Одно убийство следовало за другим. Мы словно обучились новому языку, который прежде не долетал до наших ушей. И теперь, когда слово «убийство» было постоянно у нас на устах, мы слышали его повсюду. И вот, словно по мановению волшебной палочки возникнув из наших бесед, принеслась очередная жуткая новость – мрачная история с душераздирающими подробностями. В нашем доме был, разумеется, Жак, который с удовольствием поведал нам эту новость – малоприятную историю Антуана-Франсуа Дерю.
– Он травил мышьяком! – выкрикнул Жак. – Мышьяк в горячем шоколаде! Сначала мать выпила и упала замертво. Грохнулась на пол! Он сунул ее дряхлое тело в сундук и закопал в арендованном погребе. Ну что за субъект! В какое время мы живем! Но это еще не все! На сцене появляется сын, что пришел навестить мать, а с ним и чашка горячего шоколада, и сын тоже умирает.
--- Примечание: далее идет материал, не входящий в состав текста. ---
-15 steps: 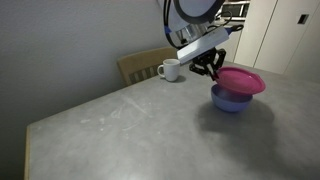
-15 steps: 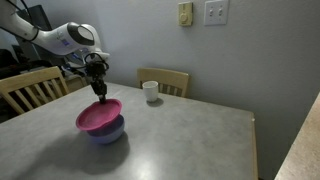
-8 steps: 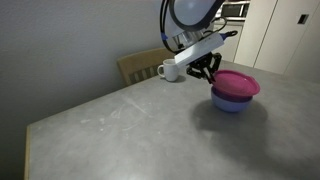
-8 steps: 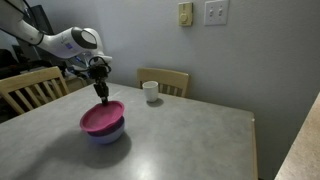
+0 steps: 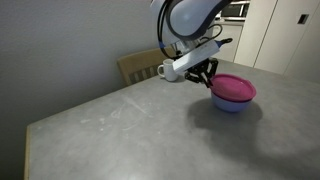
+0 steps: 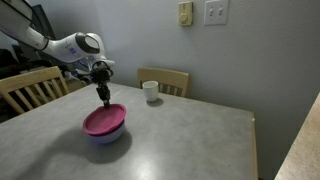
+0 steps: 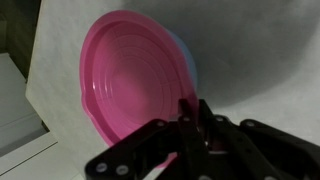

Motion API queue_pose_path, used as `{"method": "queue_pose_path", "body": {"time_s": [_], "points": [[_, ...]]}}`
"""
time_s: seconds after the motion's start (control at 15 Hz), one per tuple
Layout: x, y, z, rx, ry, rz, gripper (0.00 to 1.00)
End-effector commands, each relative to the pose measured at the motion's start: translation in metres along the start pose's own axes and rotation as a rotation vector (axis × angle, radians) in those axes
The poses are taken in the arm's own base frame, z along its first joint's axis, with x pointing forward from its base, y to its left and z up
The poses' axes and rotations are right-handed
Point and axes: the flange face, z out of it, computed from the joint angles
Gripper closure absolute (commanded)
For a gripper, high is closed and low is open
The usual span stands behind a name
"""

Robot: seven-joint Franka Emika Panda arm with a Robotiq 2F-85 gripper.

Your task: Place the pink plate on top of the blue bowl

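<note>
Pinches the rim of the pink plate with the end effector, the fingers drawn almost together on the thin edge at the side nearest the arm. Shows the plate lying on top of the blue bowl, covering its mouth and overhanging it a little, towards the back of the grey worktop. Gives the same in both exterior views: plate over bowl, end effector coming down onto the plate's rim from above. Looks from the wrist view onto the plate's ringed inner face, with a sliver of the bowl past its edge and the dark fingers meeting at the near rim. Cannot tell whether the plate sits quite level. Has a white mug standing upright near the worktop's far edge, apart from the bowl, with a wooden chair just behind it. Includes a second wooden chair at the worktop's side and switch plates on the wall.
</note>
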Motion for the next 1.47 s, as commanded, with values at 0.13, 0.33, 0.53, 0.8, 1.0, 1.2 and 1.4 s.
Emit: {"method": "queue_pose_path", "body": {"time_s": [0.13,0.33,0.53,0.8,1.0,1.2,1.4], "points": [[0.006,-0.002,0.004,-0.006,-0.022,-0.019,0.97],[0.007,-0.001,0.006,-0.009,-0.024,-0.017,0.97],[0.007,0.000,0.008,-0.009,-0.025,-0.014,0.97],[0.009,0.000,0.012,-0.008,-0.029,-0.011,0.97],[0.009,-0.002,0.015,-0.010,-0.030,-0.012,0.97],[0.009,-0.003,0.016,-0.011,-0.031,-0.013,0.97],[0.009,-0.002,0.015,-0.009,-0.034,-0.008,0.63]]}}
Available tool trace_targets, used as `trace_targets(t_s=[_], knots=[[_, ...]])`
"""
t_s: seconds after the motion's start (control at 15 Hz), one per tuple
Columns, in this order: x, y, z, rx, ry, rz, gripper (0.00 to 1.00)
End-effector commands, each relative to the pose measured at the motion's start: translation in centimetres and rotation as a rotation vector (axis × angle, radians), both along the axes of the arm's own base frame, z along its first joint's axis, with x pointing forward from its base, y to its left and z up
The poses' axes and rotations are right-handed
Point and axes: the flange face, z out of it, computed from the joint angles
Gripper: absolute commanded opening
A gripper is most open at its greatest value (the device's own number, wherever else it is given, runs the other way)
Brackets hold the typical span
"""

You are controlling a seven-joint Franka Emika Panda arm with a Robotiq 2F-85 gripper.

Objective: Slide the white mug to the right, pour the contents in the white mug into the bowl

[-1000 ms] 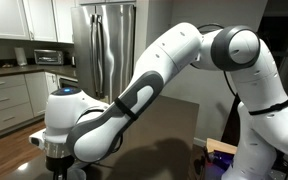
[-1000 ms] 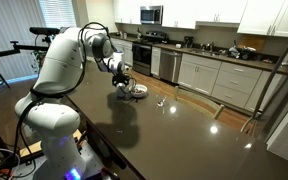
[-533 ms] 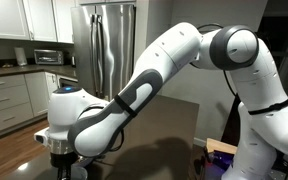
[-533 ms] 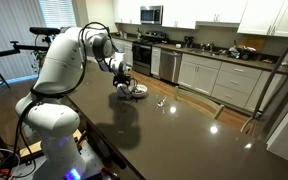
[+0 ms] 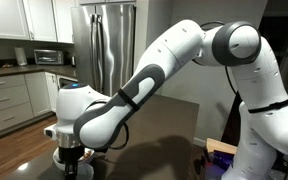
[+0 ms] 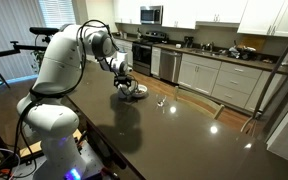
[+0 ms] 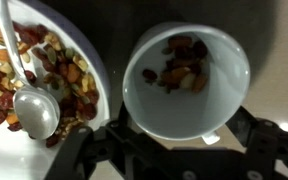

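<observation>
Arm: The big white arm stands at the near end of the dark table. It goes up, bends over and reaches far across to the bowl.
Elbow: In an exterior view the bend of the arm is up high. The long part slopes down from there toward the bowl.
Wrist: The wrist is low. It points the pincer straight down, right beside the bowl.
Pincer: The pincer is spread wide. One finger is on the bowl side of the mug. The other finger is on the far side from the bowl. I cannot tell if the fingers touch the mug.
Pincer from far off: In an exterior view the pincer hangs just beside the bowl. Here it is too small to see how wide it is.
Mug: The white mug stands on the table just beside the bowl, with a thin dark gap between them. It is upright and its open top faces the wrist camera. It sits between the two fingers.
In the mug: A few brown bits lie at the bottom.
Bowl: The bowl is wide and white. It is full of brown and red bits.
Spoon: A shiny spoon rests in the bowl on top of the food.
Behind the bowl: A row of kitchen cupboards runs along the wall.
</observation>
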Motion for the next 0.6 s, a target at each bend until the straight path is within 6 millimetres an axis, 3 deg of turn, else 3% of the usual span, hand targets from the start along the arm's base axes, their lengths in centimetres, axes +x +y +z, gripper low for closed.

Грохнулся на пол! Но на сей раз его кладут в ящик, называемый гробом, и хоронят в поддельной могиле. И что потом? Приезжает отец – и угадай, что происходит!
– Горячий шоколад? Грохнулся на пол?
– Нет, нет, Мари, прошу прощения, но нет! Приходит отец, да не один, а с полицией, и, видимо, у Дерю на них на всех не хватило шоколада, и они, заподозрив что-то неладное, расклеили по всем стенам Парижа объявления, и дама, владевшая тем погребом, узнала в портрете Дерю и завопила: уж как она завопила! И они вскопали погреб, и что ты думаешь, Мари, они там нашли?
Понятное дело, разлагающийся труп.
На шум пришел доктор Куртиус, и Жак снова рассказал ему свою историю, а тот позвал вдову, и та с омерзением выслушала рассказ Жака. Я потом слышала их беседу, на повышенных тонах, в мастерской.
– Вам все равно, с кого лепить! – говорила вдова. – Мы не можем выставлять головы всех подряд!
– Но меня весьма интересует именно его голова. Я хочу на него посмотреть. В нем есть нечто новое – нечто, чего я раньше никогда не видел.
– Прошу вас, доктор! Позвольте мне решать, чьи головы изготавливать!
– Но я хочу! Вдова Пико, именно эту голову! У меня должна быть его голова!
– Мы ваяем благородных людей, красивых и выдающихся!
– Одну только эту!
На следующий день Куртиус и вдова ушли. Я сосчитала до ста и взлетела вверх по лестнице. Эдмон лежал в своей комнате, укрывшись одеялом, утонув головой в подушке. Сперва я решила, что он спит, но потом заметила, что он лежит с открытыми глазами и раскрытым ртом. Он лежал очень тихо.
– Эдмон, – прошептала я.
Он, жутко бледный, молчал.
– Эдмон! – повторила я.
Он моргнул.
– Он умер, – шепнул Эдмон. – Я видел, как он умирает. Я потрясен. Бедный висельник. Не могу выбросить его из головы. Я закрываю глаза, и он встает передо мной.
– А ты не думай о нем.
– Я ни о чем другом не могу думать.
Я поцеловала его в щеку. Подумала, что надо его поцеловать. Этот поцелуй я заранее не планировала, просто так вышло само собой, а потом я поспешно вернулась к своим обязанностям. Он теперь вроде выглядел получше. После моего поцелуя его щеки порозовели, они уже не были бледными как полотно.
Мой наставник с вдовой дошли до Консьержери, где содержался убийца Дерю, и добились разрешения за небольшую мзду навестить его в камере и снять с лица слепок.